Mumford, Lewis. Technics and Civilization. New York: Harcourt, 1934.
Mumford divides his analysis of the machine age into three overlapping periods: eotechnic (1000-1750), paleotechnic (1750-1900) and neotechnic (1900-2000). The date markers of these periods seem a little too neat, but if one considers that Mumford stresses the lack of decisive breaks between these periods and their important interpenetrations, such neatness becomes less objectionable. Also, it should be noted that Mumford is writing at a very different time with different standards for academic writing. The book lacks careful citation, footnotes and endnotes. Its main concern is not so much to function as a reference guide to the field of technological history, which Mumford was laying the foundation for, but instead to illuminate a part of history hitherto ignored: the relationships between society, culture, and technology. In order to draw out these relationships, Mumford draws on a number of different fields ancillary to technology, including art and aesthetics, psychology and philosophy, ecology, ethics, and economics. Through this holistic approach Mumford makes the claim that the seeds of the industrial revolution can be seen as early as the Middle Ages, and specifically in the monastic ordering of time.
Mumford begins with an extensive consideration of the ordering of time in medieval monasteries and the implications that it had on the organization of society. As he notes, “the clock is not merely a means of keeping track of the hours, but of synchronizing the actions of men” (14). For Mumford, seconds and minutes are not a priori units of time but instead given by the clock, the products of a mechanical function. The clock gave society seconds and minutes. It ripped time out of the hold of Eternity and introduced “time keeping” as an independent variable. The notion of “time keeping” should be considered literally. What the clock introduced was a way to keep time—to possess it as a quantity to be ordered and manipulated. Time was no longer something lived. It was separate and measurable, of the order of mathematics and science rather than religion. The far-reaching implications of this severing of time from natural human activity lead Mumford to claim, "The clock, not the steam-engine, is the key-machine of the modern industrial age" (14).
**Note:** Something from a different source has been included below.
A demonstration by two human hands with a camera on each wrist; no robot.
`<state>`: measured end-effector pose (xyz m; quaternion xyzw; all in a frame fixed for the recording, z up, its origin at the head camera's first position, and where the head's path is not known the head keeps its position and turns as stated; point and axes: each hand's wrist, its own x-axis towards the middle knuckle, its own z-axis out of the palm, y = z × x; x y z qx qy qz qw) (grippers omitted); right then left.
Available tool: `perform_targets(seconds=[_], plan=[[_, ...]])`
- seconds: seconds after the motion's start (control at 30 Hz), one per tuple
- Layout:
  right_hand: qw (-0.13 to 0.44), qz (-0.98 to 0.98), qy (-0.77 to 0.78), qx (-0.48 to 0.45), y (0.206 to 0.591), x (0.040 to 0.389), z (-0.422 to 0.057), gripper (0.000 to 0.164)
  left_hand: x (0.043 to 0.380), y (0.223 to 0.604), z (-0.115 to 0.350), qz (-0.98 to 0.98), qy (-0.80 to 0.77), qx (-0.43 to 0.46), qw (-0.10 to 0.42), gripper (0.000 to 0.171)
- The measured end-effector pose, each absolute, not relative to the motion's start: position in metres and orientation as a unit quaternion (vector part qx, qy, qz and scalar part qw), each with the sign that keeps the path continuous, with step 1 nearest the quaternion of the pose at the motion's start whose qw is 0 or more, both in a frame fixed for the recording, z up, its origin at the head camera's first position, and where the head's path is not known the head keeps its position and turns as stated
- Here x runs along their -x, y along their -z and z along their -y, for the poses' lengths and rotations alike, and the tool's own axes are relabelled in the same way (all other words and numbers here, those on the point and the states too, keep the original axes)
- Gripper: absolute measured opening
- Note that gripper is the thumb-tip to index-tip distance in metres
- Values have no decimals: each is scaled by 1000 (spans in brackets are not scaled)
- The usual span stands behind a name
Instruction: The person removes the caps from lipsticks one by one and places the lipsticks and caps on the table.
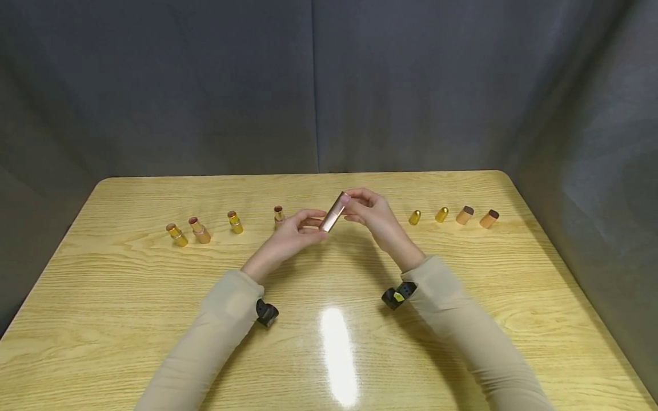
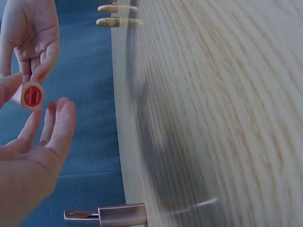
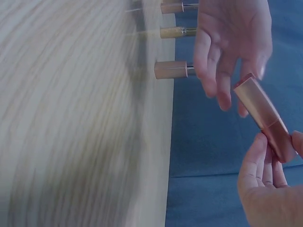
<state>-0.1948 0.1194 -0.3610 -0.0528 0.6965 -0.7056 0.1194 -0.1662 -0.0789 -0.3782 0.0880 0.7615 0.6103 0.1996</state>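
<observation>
A closed rose-gold lipstick (image 1: 334, 213) is held tilted above the table, between both hands. At its lower end, the left hand (image 1: 289, 235) pinches it between thumb and finger, the other fingers extended. The right hand (image 1: 379, 221) grips the upper half with thumb and fingertips. A red round label (image 2: 33, 96) on the lipstick's base faces the left wrist camera. The seam between cap and base shows in the right wrist view, on the lipstick (image 3: 262, 118). Just behind the left hand stands an uncapped rose-gold lipstick (image 1: 279, 216), partly hidden by the fingers.
Further left stand more uncapped lipsticks: a gold one (image 1: 177, 234), a rose-gold one (image 1: 200, 230) and another gold one (image 1: 235, 222). To the right are gold caps (image 1: 414, 217) and rose-gold caps (image 1: 465, 215). Dark curtains (image 1: 205, 85) surround the wooden table (image 1: 128, 319).
</observation>
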Motion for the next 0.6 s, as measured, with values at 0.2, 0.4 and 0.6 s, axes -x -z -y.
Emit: perform_targets(seconds=[0.2,0.4,0.6], plan=[[129,-701,700,49,365,194,-115,35,167,379,75,-762,-609,-86,204,54],[135,-708,691,50,366,193,-114,38,168,380,72,-748,-626,-88,205,48],[139,-711,687,60,367,192,-112,38,169,379,68,-744,-633,-67,205,45]])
Other characteristics of the eotechnic age beyond the introduction of mathematical time include the predominance of handicraft and the manufacturing of tools. Mumford describes the eotechnic age as a “water-and-wood complex” (11) characterized by water mills and windmills as sources of power and the use of wood as a primary building resource. (Schivelbusch cites the division between eotechnic and paleotechnic phases at the beginning of his work on the railroad and similarly concentrates on sources of power and building resources.) The paleotechnic age is characterized by the introduction of coal as a source of power and iron as a new building material. Machine tools and mass production come to replace tool manufacturing and handicraft, and new practices of standardization replace uniqueness and difference in manufacturing. Finally, the neotechnic phase is characterized as an “electricity-and-alloy complex” (110).